## WORK TO COMPLETE
Begin at the line containing "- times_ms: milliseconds" in the data below and go on through the line containing "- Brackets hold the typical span", repeating each line exactly; include both ends and no other line.

## DATA SHOWN
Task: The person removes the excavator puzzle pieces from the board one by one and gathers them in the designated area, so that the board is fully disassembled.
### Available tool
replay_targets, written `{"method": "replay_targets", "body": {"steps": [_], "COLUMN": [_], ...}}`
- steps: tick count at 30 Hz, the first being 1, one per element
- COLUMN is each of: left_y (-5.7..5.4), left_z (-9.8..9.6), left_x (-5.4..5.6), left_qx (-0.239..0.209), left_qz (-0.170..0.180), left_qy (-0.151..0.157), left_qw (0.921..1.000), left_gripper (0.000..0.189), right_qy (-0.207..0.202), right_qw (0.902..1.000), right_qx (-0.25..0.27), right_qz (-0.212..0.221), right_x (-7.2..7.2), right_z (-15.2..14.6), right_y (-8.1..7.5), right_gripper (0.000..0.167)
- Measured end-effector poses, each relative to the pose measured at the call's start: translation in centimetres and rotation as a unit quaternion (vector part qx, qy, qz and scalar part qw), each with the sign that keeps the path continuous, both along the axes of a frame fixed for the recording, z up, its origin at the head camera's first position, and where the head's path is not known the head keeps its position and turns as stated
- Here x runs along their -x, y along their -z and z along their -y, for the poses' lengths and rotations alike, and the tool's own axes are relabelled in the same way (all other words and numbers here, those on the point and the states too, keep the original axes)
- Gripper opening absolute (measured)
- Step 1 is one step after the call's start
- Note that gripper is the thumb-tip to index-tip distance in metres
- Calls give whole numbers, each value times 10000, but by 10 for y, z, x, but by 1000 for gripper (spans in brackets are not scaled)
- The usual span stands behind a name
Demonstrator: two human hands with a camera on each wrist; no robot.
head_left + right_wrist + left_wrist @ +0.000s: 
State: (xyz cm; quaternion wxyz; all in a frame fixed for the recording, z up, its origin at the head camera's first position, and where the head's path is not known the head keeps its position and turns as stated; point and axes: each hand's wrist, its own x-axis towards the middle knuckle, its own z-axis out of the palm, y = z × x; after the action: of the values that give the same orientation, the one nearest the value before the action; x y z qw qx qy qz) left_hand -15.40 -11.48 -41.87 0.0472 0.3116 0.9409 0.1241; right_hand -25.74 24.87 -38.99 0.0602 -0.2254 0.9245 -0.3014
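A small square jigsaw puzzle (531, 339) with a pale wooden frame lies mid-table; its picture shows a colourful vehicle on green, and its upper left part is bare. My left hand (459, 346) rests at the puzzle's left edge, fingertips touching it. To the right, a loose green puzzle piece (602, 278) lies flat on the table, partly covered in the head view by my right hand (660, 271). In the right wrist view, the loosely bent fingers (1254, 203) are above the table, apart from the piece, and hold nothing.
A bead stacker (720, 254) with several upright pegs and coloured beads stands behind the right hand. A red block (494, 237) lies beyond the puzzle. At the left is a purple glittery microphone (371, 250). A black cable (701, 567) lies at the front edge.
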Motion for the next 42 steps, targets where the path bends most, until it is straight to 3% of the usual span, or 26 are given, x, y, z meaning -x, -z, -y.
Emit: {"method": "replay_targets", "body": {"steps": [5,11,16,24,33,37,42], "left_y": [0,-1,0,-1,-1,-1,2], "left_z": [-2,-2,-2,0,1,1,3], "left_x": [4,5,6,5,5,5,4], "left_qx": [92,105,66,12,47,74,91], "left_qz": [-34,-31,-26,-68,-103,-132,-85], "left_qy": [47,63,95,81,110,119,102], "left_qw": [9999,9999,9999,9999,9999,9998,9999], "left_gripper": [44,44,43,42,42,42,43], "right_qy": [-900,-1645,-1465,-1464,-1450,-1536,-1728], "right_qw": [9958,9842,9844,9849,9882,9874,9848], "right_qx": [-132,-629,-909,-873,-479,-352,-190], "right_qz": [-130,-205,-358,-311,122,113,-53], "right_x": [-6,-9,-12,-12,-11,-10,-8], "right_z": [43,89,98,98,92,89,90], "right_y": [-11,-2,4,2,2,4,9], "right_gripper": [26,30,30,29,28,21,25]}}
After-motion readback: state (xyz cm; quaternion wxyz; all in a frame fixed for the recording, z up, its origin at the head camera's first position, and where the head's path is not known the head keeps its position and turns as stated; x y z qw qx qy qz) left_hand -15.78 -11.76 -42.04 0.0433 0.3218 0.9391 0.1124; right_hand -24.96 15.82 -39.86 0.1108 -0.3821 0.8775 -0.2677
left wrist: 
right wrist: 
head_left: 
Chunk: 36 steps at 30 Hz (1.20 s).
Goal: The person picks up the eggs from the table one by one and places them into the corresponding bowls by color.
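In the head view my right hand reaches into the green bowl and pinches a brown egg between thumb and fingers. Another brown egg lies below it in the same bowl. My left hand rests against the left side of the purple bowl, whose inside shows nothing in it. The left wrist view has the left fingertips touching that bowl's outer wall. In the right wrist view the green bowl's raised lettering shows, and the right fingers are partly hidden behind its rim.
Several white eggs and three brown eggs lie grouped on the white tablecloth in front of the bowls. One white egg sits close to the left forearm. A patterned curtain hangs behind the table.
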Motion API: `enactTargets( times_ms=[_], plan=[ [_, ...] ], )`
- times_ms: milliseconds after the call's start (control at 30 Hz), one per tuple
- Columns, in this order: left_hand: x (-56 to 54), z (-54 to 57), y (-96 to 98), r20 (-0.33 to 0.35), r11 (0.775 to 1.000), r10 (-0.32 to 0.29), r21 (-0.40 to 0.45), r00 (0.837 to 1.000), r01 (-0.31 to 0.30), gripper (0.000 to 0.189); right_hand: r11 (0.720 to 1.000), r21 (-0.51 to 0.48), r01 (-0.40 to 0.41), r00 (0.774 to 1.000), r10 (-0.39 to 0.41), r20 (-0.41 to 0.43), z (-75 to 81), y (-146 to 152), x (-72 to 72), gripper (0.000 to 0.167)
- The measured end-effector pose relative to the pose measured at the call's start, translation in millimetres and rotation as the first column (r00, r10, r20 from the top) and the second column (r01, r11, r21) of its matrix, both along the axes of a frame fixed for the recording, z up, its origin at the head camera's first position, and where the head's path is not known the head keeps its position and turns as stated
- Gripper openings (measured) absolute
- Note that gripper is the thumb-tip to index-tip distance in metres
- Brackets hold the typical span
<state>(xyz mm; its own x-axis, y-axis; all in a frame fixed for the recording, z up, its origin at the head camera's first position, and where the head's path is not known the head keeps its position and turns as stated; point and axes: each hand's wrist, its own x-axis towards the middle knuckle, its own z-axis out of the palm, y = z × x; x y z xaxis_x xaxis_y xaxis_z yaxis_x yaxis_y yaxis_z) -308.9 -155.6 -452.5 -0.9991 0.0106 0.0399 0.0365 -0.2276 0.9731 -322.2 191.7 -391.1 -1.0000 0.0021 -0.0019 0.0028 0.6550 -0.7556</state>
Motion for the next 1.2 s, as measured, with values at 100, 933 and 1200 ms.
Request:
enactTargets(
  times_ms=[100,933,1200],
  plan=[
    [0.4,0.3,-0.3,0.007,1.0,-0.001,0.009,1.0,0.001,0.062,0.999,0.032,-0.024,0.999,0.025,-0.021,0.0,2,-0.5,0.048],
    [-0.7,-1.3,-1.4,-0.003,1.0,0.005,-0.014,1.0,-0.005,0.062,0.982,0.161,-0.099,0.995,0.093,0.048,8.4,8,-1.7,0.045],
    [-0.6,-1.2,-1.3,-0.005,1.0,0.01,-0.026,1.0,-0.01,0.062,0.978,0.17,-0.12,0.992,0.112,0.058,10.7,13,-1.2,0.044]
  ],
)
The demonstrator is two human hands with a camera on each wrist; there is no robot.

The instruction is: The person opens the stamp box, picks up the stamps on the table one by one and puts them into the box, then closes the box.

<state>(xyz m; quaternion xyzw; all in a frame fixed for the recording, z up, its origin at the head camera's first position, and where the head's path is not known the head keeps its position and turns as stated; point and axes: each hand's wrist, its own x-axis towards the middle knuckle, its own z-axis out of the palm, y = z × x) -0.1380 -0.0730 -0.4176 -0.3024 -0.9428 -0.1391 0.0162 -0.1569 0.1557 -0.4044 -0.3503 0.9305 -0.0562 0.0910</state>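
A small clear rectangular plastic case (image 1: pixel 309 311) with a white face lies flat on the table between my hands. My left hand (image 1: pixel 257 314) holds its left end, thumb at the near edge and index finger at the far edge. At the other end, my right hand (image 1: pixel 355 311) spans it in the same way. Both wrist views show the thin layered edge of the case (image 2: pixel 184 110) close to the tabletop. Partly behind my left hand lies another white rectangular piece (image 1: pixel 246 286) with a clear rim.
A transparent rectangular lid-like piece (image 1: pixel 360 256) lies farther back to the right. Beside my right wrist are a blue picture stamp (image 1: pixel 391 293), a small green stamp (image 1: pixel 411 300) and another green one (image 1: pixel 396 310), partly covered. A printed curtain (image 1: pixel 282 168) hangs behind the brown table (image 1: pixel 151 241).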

## EXPECTED OUTPUT
- times_ms: milliseconds after the call's start (control at 30 Hz), one per tuple
- Columns, in this order: left_hand: x (-56 to 54), z (-54 to 57), y (-96 to 98), r20 (-0.33 to 0.35), r11 (0.775 to 1.000), r10 (-0.32 to 0.29), r21 (-0.40 to 0.45), r00 (0.837 to 1.000), r01 (-0.31 to 0.30), gripper (0.000 to 0.189); right_hand: r11 (0.720 to 1.000), r21 (-0.51 to 0.48), r01 (-0.40 to 0.41), r00 (0.774 to 1.000), r10 (-0.39 to 0.41), r20 (-0.41 to 0.43), z (-75 to 81), y (-146 to 152), x (-72 to 72), gripper (0.000 to 0.167)
- The measured end-effector pose relative to the pose measured at the call's start, translation in millimetres and rotation as the first column (r00, r10, r20 from the top) and the second column (r01, r11, r21) of its matrix, both along the axes of a frame fixed for the recording, z up, its origin at the head camera's first position, and where the head's path is not known the head keeps its position and turns as stated
- Gripper openings (measured) absolute
- Note that gripper is the thumb-tip to index-tip distance in metres
- Brackets hold the typical span

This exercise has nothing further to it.